-------- THE DATA --------

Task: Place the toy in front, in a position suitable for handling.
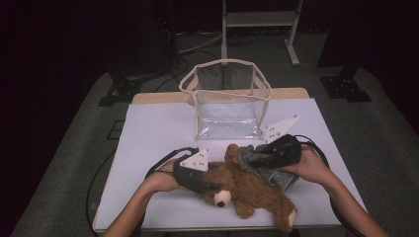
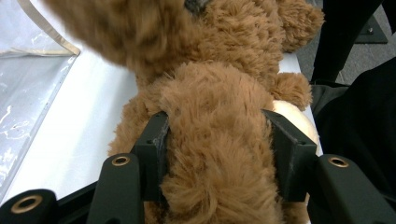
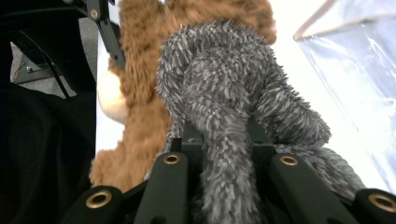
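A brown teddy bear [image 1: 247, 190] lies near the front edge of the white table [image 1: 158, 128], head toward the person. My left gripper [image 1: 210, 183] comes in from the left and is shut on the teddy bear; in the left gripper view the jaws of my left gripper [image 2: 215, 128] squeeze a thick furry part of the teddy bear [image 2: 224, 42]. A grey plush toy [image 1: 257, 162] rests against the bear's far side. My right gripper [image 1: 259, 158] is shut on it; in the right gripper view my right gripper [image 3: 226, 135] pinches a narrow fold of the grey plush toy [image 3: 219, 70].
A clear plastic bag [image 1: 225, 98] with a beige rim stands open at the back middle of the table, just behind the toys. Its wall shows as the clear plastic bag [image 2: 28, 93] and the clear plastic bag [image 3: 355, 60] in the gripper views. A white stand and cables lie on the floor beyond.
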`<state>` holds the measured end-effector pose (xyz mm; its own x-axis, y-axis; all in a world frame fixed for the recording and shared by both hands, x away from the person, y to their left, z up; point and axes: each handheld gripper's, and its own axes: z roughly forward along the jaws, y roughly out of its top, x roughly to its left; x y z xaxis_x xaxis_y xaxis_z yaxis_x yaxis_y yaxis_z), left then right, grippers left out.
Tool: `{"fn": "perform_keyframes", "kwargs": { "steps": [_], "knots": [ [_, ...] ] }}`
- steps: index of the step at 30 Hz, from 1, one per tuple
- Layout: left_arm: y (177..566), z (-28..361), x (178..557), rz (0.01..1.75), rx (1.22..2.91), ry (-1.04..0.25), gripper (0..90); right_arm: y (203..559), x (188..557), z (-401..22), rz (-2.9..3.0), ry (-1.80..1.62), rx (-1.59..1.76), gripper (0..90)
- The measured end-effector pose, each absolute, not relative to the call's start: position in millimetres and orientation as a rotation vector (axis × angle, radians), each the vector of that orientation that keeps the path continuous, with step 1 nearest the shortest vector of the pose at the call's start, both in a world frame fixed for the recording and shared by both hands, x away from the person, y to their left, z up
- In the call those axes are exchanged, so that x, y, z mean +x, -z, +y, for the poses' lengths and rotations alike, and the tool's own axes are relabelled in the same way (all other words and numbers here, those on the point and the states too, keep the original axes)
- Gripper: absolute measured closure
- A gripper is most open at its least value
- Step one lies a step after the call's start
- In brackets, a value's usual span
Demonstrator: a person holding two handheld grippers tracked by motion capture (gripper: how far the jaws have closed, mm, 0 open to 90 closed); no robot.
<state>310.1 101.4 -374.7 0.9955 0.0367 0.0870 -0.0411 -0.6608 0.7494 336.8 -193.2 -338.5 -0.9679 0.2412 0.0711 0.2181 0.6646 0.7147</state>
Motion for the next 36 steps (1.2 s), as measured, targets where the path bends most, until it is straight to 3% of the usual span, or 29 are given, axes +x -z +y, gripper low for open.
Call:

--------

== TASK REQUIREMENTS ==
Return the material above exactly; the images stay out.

== SOLUTION FOR THIS PROBLEM ==
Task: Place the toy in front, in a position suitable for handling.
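A brown teddy bear [image 1: 247, 190] lies near the front edge of the white table [image 1: 158, 128], head toward the person. My left gripper [image 1: 210, 183] comes in from the left and is shut on the teddy bear; in the left gripper view the jaws of my left gripper [image 2: 215, 128] squeeze a thick furry part of the teddy bear [image 2: 224, 42]. A grey plush toy [image 1: 257, 162] rests against the bear's far side. My right gripper [image 1: 259, 158] is shut on it; in the right gripper view my right gripper [image 3: 226, 135] pinches a narrow fold of the grey plush toy [image 3: 219, 70].
A clear plastic bag [image 1: 225, 98] with a beige rim stands open at the back middle of the table, just behind the toys. Its wall shows as the clear plastic bag [image 2: 28, 93] and the clear plastic bag [image 3: 355, 60] in the gripper views. A white stand and cables lie on the floor beyond.
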`<state>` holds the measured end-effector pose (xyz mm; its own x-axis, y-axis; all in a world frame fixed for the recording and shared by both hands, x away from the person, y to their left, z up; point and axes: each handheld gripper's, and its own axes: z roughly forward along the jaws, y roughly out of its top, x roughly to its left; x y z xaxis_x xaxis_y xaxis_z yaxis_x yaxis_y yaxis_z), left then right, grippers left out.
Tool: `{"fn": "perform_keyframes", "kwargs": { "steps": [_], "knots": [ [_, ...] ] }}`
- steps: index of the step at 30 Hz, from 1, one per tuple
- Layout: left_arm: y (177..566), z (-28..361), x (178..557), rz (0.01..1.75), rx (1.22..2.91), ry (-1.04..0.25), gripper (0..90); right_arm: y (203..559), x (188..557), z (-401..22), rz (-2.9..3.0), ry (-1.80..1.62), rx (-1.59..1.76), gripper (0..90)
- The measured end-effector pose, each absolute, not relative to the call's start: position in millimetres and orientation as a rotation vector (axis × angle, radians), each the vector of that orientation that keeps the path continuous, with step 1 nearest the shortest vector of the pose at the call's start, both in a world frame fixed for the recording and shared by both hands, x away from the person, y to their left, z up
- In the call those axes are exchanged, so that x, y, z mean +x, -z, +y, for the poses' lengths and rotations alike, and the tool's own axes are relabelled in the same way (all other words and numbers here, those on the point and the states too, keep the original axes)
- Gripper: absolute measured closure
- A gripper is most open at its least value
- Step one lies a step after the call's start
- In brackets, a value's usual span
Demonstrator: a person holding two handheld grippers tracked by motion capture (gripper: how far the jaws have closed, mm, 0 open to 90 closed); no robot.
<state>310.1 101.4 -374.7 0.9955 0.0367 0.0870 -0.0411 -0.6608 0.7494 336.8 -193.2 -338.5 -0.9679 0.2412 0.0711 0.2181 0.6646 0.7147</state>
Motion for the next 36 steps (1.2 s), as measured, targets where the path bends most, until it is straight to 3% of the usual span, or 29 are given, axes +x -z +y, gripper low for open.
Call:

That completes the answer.